- ABOUT THIS TASK -
Copy the records below exactly, leaving out every picture.

- GIVEN DATA -
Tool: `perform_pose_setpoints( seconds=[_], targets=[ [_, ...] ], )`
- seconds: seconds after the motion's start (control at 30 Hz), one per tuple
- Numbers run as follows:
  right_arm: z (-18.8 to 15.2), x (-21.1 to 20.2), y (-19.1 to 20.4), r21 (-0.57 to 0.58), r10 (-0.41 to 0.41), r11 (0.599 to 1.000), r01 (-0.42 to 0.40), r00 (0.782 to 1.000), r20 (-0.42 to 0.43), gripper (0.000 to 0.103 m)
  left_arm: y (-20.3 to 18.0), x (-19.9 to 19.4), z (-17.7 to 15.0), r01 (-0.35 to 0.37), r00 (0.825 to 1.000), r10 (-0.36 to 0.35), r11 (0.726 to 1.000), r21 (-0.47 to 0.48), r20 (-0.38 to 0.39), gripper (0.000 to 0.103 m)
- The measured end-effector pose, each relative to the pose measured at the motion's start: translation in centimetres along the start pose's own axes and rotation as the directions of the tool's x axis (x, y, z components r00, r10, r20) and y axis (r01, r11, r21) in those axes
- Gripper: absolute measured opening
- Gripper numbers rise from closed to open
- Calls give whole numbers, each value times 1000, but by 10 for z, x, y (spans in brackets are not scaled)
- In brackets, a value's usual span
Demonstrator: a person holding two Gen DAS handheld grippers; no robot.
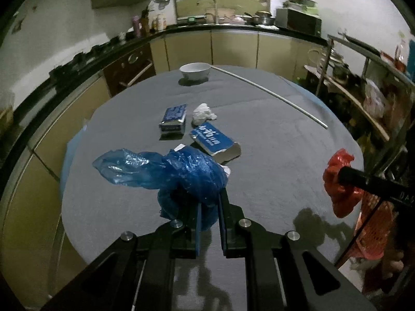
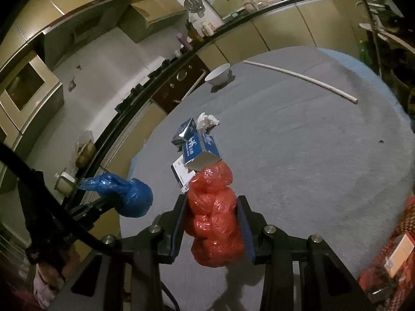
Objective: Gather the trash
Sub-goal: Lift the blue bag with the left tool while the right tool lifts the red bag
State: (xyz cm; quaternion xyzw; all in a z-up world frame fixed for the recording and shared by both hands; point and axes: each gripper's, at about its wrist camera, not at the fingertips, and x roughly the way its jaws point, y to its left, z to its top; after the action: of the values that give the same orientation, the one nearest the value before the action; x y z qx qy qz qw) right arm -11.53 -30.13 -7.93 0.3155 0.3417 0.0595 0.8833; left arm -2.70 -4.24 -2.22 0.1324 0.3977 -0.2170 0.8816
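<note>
My left gripper point(image 1: 209, 202) is shut on a crumpled blue plastic bag point(image 1: 181, 173) and holds it above the grey table point(image 1: 272, 155). My right gripper point(image 2: 211, 207) is shut on a bunched red plastic bag point(image 2: 211, 215), also above the table. The blue bag also shows in the right wrist view point(image 2: 129, 197), and the red bag in the left wrist view point(image 1: 337, 178). On the table lie two blue cartons point(image 1: 173, 118) point(image 1: 215, 140), a crumpled white tissue point(image 1: 203, 112) and a small white box point(image 2: 181, 175) partly hidden behind the red bag.
A white bowl point(image 1: 195, 71) stands at the table's far edge, with a long white rod point(image 1: 272, 94) lying to its right. A red mesh basket point(image 1: 373, 230) is at the right edge. Kitchen cabinets and a sink counter point(image 1: 233, 27) surround the table.
</note>
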Motion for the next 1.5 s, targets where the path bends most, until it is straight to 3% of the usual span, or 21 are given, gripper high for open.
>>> perform_pose_setpoints(
  seconds=[0.57, 1.5],
  targets=[
    [-8, -25, -20, 49, 6, 999, -7, 999, 37, 41, -50, 1, 6, -20, 1000, 20, 996, 89, -7, 12],
    [-12, -40, -26, 68, 24, 997, -28, 998, 61, 41, -80, 4, 4, -24, 999, 27, 990, 141, -19, 12]
  ],
)
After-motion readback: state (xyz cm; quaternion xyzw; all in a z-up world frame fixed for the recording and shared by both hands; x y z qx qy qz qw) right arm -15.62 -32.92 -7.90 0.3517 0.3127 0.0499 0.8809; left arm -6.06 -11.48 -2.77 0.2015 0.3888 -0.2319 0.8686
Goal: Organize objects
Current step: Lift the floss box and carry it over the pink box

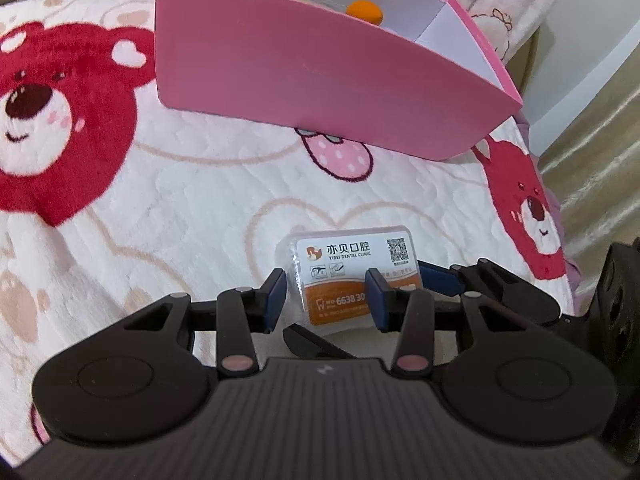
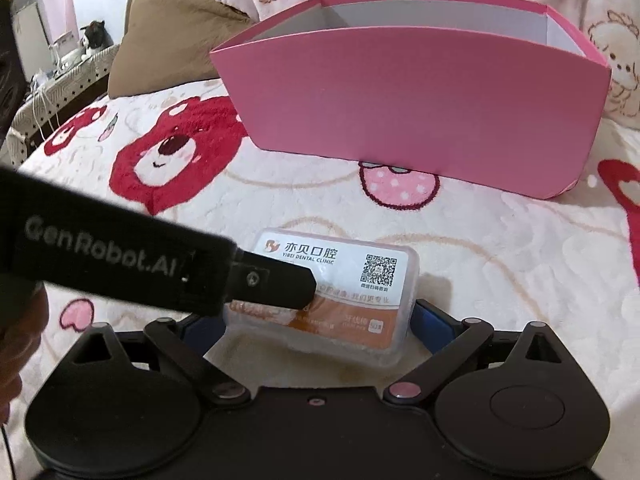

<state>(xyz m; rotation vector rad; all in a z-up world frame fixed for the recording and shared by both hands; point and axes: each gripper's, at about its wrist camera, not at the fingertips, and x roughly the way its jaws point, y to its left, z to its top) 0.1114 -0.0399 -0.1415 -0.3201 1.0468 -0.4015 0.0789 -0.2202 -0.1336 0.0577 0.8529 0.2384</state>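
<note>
Straddling floss box [image 2: 328,296] | both jaws open | pink box [image 2: 412,92] well apart

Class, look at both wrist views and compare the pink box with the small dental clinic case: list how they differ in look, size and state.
1. The pink box is opaque plain pink card; the dental clinic case is clear plastic with a printed white and orange label.
2. The box is far larger than the case.
3. The box stands open-topped; the case lies flat and closed.

Both rest on the bear-print blanket.
</note>
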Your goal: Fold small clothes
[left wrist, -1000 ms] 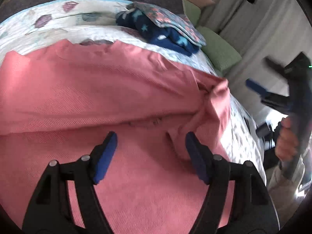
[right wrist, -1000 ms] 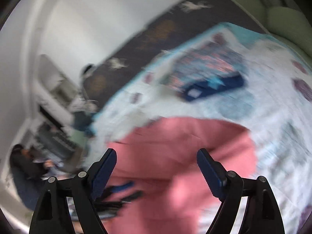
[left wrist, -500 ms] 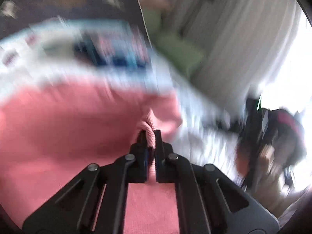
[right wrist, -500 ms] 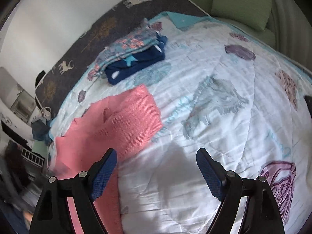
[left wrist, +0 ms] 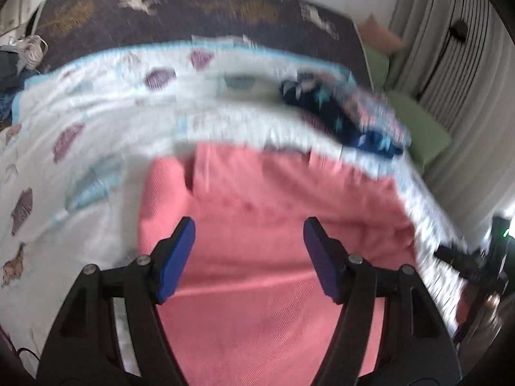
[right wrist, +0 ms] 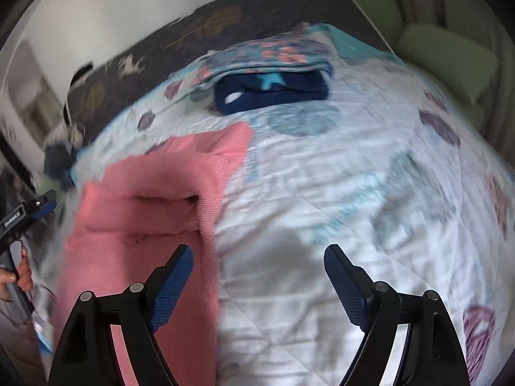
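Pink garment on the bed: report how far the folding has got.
Done: two folded pieces, a floral one on a navy one, sit stacked further up the quilt. In hand: the pink garment lies partly folded, one flap laid over. The left claw is opening above it, gripping nothing; the right claw hangs open at its edge. Left: finish its folds and stack it.
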### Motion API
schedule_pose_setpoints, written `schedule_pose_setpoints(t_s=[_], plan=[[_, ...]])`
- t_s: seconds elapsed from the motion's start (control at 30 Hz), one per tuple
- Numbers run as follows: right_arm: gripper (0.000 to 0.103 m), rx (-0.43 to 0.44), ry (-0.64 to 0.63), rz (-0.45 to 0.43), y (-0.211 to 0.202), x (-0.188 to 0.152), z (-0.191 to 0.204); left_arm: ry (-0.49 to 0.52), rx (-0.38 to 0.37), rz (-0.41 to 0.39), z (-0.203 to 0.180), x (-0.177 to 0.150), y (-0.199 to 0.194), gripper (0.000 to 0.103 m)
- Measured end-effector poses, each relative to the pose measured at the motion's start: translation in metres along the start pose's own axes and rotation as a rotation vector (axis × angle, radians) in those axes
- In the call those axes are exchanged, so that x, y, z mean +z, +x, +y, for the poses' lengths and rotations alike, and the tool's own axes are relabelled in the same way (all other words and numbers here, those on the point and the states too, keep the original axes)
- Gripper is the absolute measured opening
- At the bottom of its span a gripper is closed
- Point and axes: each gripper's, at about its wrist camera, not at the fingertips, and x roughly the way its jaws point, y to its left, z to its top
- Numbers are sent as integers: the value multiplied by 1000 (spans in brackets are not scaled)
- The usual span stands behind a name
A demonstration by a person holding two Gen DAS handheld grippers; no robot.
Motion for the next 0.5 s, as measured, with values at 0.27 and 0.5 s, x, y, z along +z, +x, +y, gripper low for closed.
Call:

- REPLY TO THE EXERCISE -
Tool: `perform_pose_setpoints( seconds=[_], targets=[ [_, ...] ], )`
- seconds: seconds after the motion's start (control at 30 Hz), one per tuple
- Numbers run as follows:
  right_arm: z (-18.8 to 15.2), x (-21.1 to 20.2), y (-19.1 to 20.4), r21 (-0.57 to 0.58), r10 (-0.41 to 0.41), r11 (0.599 to 1.000), r01 (-0.42 to 0.40), r00 (0.782 to 1.000), r20 (-0.42 to 0.43), gripper (0.000 to 0.103 m)
  left_arm: y (-20.3 to 18.0), x (-19.9 to 19.4), z (-17.7 to 15.0), r01 (-0.35 to 0.37), r00 (0.825 to 1.000), r10 (-0.36 to 0.35), r11 (0.726 to 1.000), r21 (-0.47 to 0.48), r20 (-0.38 to 0.39), gripper (0.000 to 0.103 m)
- The measured end-effector pose, each relative to the pose measured at the motion's start: translation in centimetres along the start pose's own axes and rotation as the directions of the tool's x axis (x, y, z components r00, r10, r20) and y axis (r01, r11, r21) in those axes
- Gripper: absolute measured opening
- Gripper numbers rise from closed to open
- Calls give whole numbers, each value times 1000, but by 10 for z, x, y (spans in brackets are not scaled)
- In brackets, a value's usual span
Demonstrator: a person holding two Gen DAS handheld grippers; no robot.
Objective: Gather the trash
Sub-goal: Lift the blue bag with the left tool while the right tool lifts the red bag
State: (xyz cm; quaternion xyzw; all in a z-up world frame fixed for the recording and shared by both hands; point and axes: each gripper's, at about its wrist camera, not at the fingertips, and x roughly the way its jaws point, y to its left, z to its top; after the action: of the values that give the same orientation, the one nearest the value before the action; x y z qx qy qz qw) right arm -11.53 -30.13 -7.93 0.3155 0.3417 0.0595 0.8833; left arm -2.70 -4.24 -2.22 0.1324 0.3977 -0.2170 0.8816
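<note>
My left gripper point(image 1: 209, 202) is shut on a crumpled blue plastic bag point(image 1: 181, 173) and holds it above the grey table point(image 1: 272, 155). My right gripper point(image 2: 211, 207) is shut on a bunched red plastic bag point(image 2: 211, 215), also above the table. The blue bag also shows in the right wrist view point(image 2: 129, 197), and the red bag in the left wrist view point(image 1: 337, 178). On the table lie two blue cartons point(image 1: 173, 118) point(image 1: 215, 140), a crumpled white tissue point(image 1: 203, 112) and a small white box point(image 2: 181, 175) partly hidden behind the red bag.
A white bowl point(image 1: 195, 71) stands at the table's far edge, with a long white rod point(image 1: 272, 94) lying to its right. A red mesh basket point(image 1: 373, 230) is at the right edge. Kitchen cabinets and a sink counter point(image 1: 233, 27) surround the table.
</note>
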Motion for the next 1.5 s, targets where the path bends most, until it is straight to 3% of the usual span, or 21 are given, gripper high for open.
>>> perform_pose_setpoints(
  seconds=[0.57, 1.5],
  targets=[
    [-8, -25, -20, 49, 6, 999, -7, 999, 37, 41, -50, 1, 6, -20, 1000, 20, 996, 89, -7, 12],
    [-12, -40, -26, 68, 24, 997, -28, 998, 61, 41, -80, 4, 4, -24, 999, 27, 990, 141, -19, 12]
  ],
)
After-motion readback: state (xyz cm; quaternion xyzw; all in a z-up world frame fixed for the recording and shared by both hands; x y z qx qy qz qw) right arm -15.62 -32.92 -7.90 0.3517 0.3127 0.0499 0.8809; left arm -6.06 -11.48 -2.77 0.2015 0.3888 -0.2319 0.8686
Goal: Organize objects
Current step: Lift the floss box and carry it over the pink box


<state>(xyz m; rotation vector rad; all in a z-up world frame fixed for the recording and shared by both hands; point and axes: each gripper's, at about its wrist camera, not at the fingertips, and x roughly the way its jaws point, y to its left, z to its top) 0.1114 -0.0399 -0.1415 -0.3201 1.0468 -0.4015 0.0789 -0.2202 -0.1336 0.0577 0.8529 0.2384</state>
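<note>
Straddling floss box [image 2: 328,296] | both jaws open | pink box [image 2: 412,92] well apart

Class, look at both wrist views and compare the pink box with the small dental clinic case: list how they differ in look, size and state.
1. The pink box is opaque plain pink card; the dental clinic case is clear plastic with a printed white and orange label.
2. The box is far larger than the case.
3. The box stands open-topped; the case lies flat and closed.

Both rest on the bear-print blanket.
</note>
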Your goal: Fold small clothes
[left wrist, -1000 ms] 
[right wrist, -1000 ms] 
[left wrist, -500 ms] 
[right wrist, -500 ms] 
[left wrist, +0 ms] 
[right wrist, +0 ms] 
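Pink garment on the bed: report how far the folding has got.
Done: two folded pieces, a floral one on a navy one, sit stacked further up the quilt. In hand: the pink garment lies partly folded, one flap laid over. The left claw is opening above it, gripping nothing; the right claw hangs open at its edge. Left: finish its folds and stack it.
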### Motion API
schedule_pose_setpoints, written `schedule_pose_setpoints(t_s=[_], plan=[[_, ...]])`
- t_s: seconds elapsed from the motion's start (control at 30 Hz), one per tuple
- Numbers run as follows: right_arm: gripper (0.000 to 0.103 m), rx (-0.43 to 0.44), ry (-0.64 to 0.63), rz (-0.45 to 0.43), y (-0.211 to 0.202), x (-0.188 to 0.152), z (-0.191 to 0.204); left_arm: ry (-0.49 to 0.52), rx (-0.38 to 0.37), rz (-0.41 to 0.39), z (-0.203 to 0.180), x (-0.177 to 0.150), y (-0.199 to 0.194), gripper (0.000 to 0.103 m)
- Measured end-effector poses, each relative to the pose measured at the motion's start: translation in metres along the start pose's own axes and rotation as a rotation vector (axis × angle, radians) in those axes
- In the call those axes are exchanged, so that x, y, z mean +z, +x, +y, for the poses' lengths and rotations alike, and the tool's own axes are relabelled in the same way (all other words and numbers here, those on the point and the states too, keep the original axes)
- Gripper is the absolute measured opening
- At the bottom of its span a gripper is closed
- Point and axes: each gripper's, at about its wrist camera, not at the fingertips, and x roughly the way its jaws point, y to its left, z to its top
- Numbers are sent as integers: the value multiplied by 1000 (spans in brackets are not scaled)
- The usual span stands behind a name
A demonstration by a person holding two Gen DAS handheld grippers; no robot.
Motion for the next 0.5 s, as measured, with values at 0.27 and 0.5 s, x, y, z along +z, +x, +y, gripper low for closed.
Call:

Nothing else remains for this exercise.